La fracture de la rotule (os autrement appelé patella) est une pathologie plutôt rare. On l’estime à 1 % de l’ensemble des fractures de l’adulte, avec une moyenne d’âge de 48 ans. Elle peut survenir lors d’une simple chute sur le genou (54 % des cas), dans les accidents de la route, quand le genou vient percuter le tableau de bord, et dans les accidents de la voie publique (28 %), ou encore dans les chutes de lieux élevés (14 %). Sans surprise, l’âge avancé constitue un risque supplémentaire de fracture complexe.

Bouclier naturel

La rotule est arrimée sur son bord supérieur au quadriceps par l’intermédiaire du tendon quadricipital, et à son bord inférieur à la face antérieure du tibia par l’intermédiaire du tendon rotulien.
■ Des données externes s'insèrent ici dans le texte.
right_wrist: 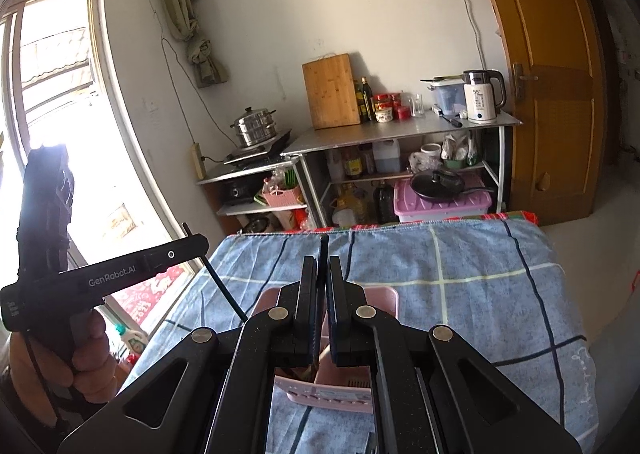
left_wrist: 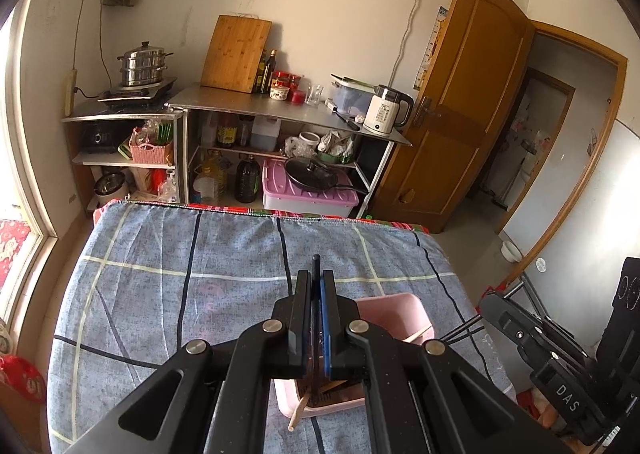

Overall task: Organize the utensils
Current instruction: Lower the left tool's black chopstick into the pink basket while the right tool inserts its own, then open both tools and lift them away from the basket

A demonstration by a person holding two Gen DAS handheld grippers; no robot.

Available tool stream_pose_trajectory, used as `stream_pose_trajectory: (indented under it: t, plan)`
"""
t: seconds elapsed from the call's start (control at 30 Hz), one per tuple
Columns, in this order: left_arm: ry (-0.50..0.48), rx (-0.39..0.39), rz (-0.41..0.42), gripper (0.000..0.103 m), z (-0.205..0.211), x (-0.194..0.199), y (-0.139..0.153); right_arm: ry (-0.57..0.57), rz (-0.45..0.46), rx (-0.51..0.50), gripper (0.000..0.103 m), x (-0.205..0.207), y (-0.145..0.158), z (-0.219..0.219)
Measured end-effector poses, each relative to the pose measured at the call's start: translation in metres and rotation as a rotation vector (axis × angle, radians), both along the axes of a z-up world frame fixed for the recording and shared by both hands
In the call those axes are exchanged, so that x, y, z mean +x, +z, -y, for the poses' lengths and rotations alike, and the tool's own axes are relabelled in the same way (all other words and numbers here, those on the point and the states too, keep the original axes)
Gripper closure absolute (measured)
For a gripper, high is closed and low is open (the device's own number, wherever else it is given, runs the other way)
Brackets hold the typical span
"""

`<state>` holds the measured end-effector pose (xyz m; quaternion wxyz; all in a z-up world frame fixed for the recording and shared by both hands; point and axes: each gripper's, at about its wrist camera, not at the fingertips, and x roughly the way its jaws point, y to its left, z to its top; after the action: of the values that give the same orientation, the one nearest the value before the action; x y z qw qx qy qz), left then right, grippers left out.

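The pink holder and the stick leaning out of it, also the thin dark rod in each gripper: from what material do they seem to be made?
Pink holder: probably plastic, with a smooth matte moulded wall and slotted base.
Stick: likely wood or bamboo, pale tan and unpainted.
Dark rods: black, slim, possibly lacquered wood or plastic; the look leaves it open.

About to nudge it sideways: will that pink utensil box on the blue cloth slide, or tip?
The pink box looks like thin plastic, so probably light. It sits on soft cloth, which may bunch and drag with it. The wooden stick leaning over its rim could shift or fall out if it tilts.
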<state>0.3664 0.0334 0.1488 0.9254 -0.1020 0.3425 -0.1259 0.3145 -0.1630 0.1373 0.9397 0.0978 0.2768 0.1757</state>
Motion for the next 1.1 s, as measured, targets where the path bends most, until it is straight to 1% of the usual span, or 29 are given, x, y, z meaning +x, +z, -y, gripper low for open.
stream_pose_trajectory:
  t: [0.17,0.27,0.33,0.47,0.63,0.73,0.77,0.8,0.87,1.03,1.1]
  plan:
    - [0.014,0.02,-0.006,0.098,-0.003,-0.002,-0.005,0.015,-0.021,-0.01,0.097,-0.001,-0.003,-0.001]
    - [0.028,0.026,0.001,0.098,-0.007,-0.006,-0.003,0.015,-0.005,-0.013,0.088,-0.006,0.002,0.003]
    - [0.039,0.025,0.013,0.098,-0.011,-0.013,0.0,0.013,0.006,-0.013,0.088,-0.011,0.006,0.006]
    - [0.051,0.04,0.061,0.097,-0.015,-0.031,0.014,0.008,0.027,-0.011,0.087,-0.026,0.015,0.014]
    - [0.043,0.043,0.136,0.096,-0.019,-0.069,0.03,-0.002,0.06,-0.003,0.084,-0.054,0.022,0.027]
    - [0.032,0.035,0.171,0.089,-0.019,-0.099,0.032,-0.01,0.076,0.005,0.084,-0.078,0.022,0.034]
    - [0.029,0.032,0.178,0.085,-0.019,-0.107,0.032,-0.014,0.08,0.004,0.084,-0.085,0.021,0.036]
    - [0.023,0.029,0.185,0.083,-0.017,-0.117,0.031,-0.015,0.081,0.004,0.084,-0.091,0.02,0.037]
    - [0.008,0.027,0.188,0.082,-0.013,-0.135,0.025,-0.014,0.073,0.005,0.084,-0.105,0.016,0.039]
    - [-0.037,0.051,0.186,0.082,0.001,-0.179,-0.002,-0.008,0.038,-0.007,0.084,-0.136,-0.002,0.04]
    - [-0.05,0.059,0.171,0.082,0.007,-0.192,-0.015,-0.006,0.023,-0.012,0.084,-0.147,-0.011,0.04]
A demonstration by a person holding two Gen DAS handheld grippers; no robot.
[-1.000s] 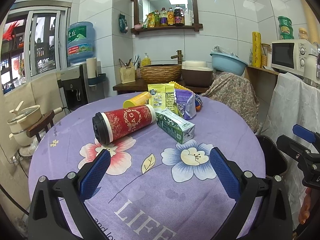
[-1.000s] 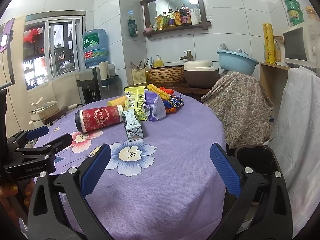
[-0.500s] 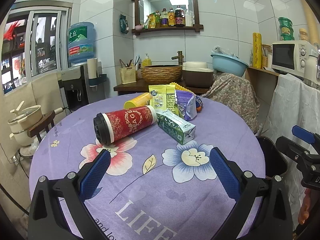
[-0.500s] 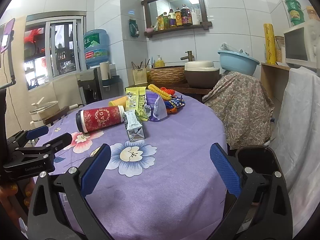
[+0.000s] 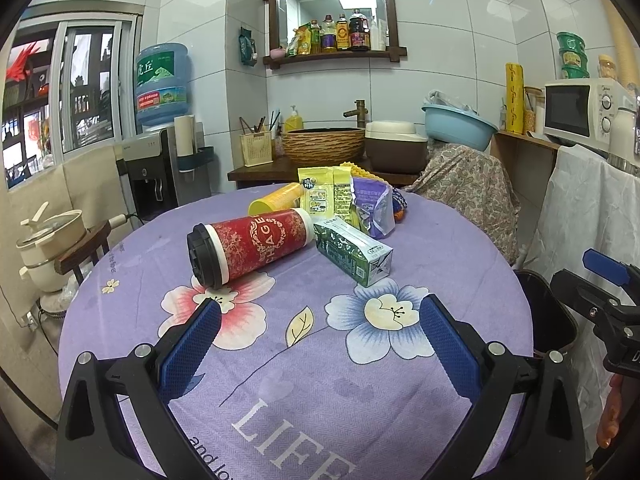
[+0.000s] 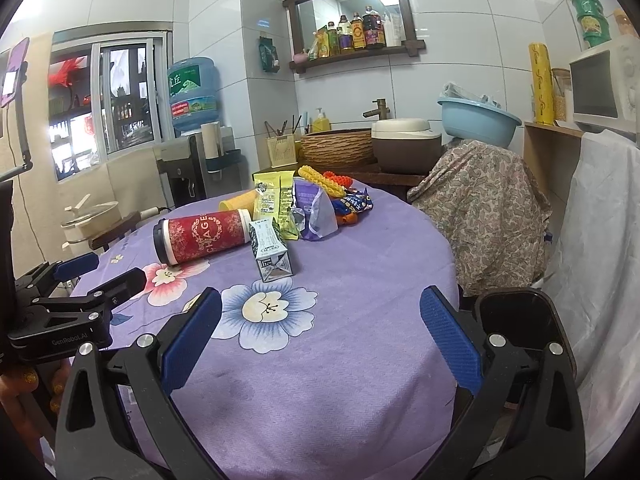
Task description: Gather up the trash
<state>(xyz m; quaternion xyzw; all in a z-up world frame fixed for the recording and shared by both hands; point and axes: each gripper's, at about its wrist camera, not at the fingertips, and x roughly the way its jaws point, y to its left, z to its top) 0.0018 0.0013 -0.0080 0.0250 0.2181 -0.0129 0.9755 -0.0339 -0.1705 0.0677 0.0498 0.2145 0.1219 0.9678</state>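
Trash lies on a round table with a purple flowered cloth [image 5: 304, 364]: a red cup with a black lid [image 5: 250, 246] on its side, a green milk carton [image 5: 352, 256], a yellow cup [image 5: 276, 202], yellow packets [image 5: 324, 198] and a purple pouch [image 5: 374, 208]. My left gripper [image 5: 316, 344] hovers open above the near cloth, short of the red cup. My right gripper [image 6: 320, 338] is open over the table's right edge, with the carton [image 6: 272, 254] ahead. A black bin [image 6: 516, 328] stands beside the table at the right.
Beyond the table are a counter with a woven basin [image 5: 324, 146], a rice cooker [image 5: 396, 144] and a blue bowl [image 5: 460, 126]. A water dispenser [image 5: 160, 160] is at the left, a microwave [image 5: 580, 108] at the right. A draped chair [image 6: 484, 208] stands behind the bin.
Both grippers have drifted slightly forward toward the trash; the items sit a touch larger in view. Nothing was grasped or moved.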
Cet os mobile, placé devant le genou, permet à la jambe l’extension par la simple contraction des muscles antérieurs de la cuisse (quadriceps). La rotule sert également de bouclier osseux naturel destiné à protéger le fémur et le tibia dont les cartilages sont fragiles. Selon la sévérité de l’impact, la fracture ne se limite pas toujours à la rotule et peut englober le fémur et/ou le plateau tibial.